The conclusions drawn from these studies and from the multiple aircraft instrumented for the ASTP launch were that launch delays due to the presence of clouds could be avoided by measuring the electric field aloft along the flight path just prior to launch using multiple instrumented aircraft and that further research was required to characterize the electrical properties of various cloud types (Arabian, 1976).

The ASTP launch rules were as follows (Heritage, 1988, page 4-4): Apollo-Soyuz Lightning LLCC 1975 Space vehicle will not be launched if the nominal flight path will carry vehicle:

A. Through a cumulonimbus (thunderstorm) cloud;

B. Within 5 sm of a cumulonimbus (thunderstorm) cloud or within 3 sm of an associated anvil. This rule may be relaxed at the discretion of the Launch Director if the electric field at the launch pad is less than 1 kV//m with a very narrow launch window

C. Through cold front or squall line clouds which extend above 10K feet;

D. Through middle cloud layers 6000 feet or greater in depth where the freeze level is in the clouds; E. Through cumulus clouds with tops at 10,000 feet or higher;

F. Rules C, D, and E above may be relaxed at the discretion of the Launch Director when electric field measurements in the launch pad area are stable and measure less than 1 kV/m. [Editor’s note: It seems likely that the 1 kV/m threshold was only for a foul-weather polarity field.

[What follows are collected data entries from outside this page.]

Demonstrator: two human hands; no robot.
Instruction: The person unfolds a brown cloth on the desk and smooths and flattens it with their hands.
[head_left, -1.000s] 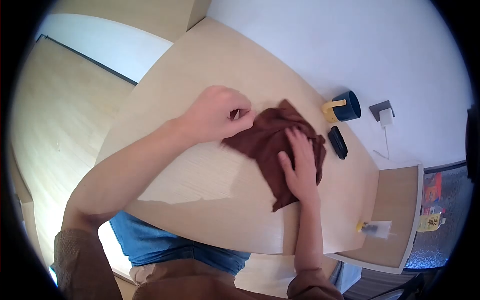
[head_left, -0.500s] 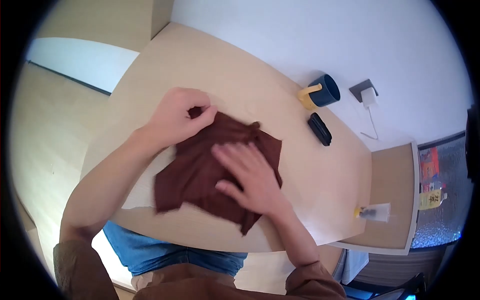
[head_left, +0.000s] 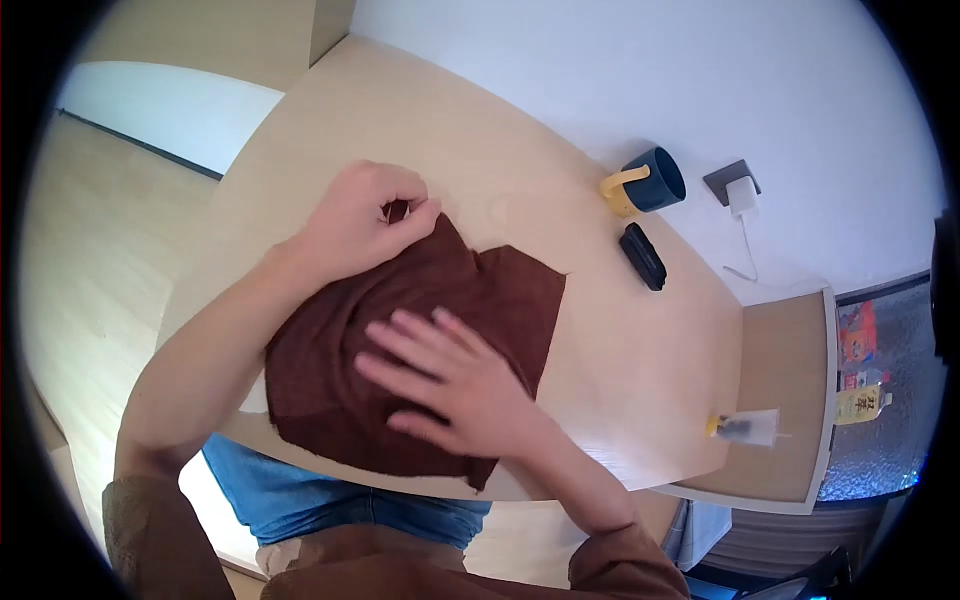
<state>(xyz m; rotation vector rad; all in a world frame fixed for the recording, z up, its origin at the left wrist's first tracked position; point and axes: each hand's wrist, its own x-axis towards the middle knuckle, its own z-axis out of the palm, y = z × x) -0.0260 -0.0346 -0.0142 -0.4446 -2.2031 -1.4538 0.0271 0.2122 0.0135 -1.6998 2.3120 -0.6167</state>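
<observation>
L hand (head_left: 362, 222) pinches cloth (head_left: 515, 300) edge, prob so it can't slide. R hand (head_left: 468, 392) wide, fingers spread, on/just over cloth; contact unclear. Cloth's under R hand, on table (head_left: 625, 375).

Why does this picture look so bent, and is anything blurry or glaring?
Head view: black rounded borders and the bowed edge of the table suggest a very wide lens; head view: the right hand is blurred, the left hand sharper; head view: a pale sheen lies on the table's lower right.
</observation>
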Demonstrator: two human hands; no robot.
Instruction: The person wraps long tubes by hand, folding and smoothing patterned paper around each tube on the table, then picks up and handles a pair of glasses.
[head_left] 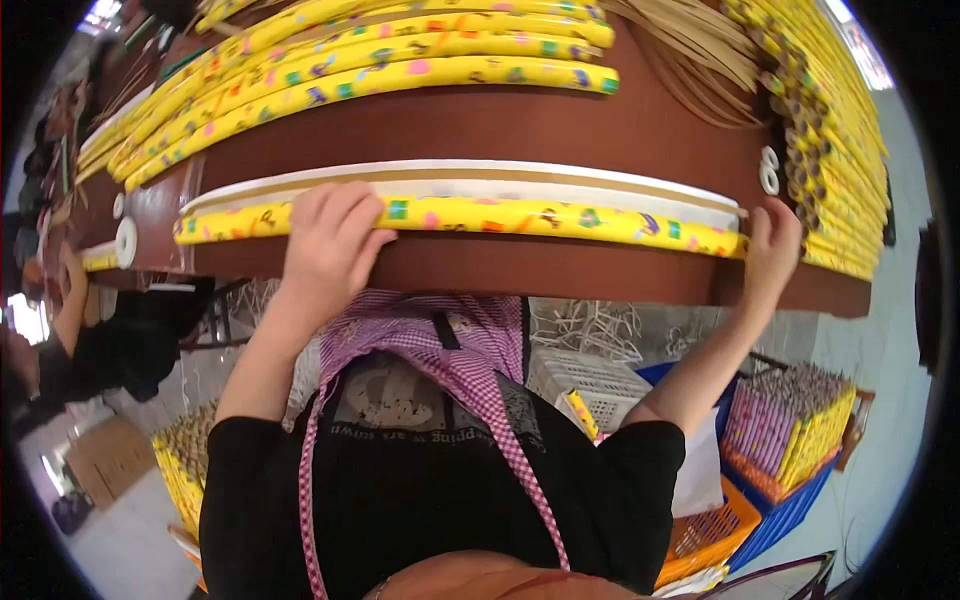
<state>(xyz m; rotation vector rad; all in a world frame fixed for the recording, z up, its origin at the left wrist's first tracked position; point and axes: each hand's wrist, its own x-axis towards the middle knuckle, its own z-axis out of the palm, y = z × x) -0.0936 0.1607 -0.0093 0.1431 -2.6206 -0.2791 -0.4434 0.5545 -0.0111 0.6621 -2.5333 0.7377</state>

Explicit use of the absolute value of the electric field was not made in the operational rules until 1991.]

G. Rules C, D, and E above may be further relaxed provided that airborne and ground electric field measurements are less than or equal to 3 kV/m at the surface and less than or equal to a vertical profile of electric field, EC(H), where EC(H) varies linearly from 3 kV/m at the surface to 15 kV/m at 25K feet and remains constant above that altitude. This rule may be applied only if vertical field measurements along the flight path in a 3-mile area are within the described envelope and there are no rapid fluctuations of about 3 kV/m at about 1 minute intervals within the 3 mile area measured by the ground mills.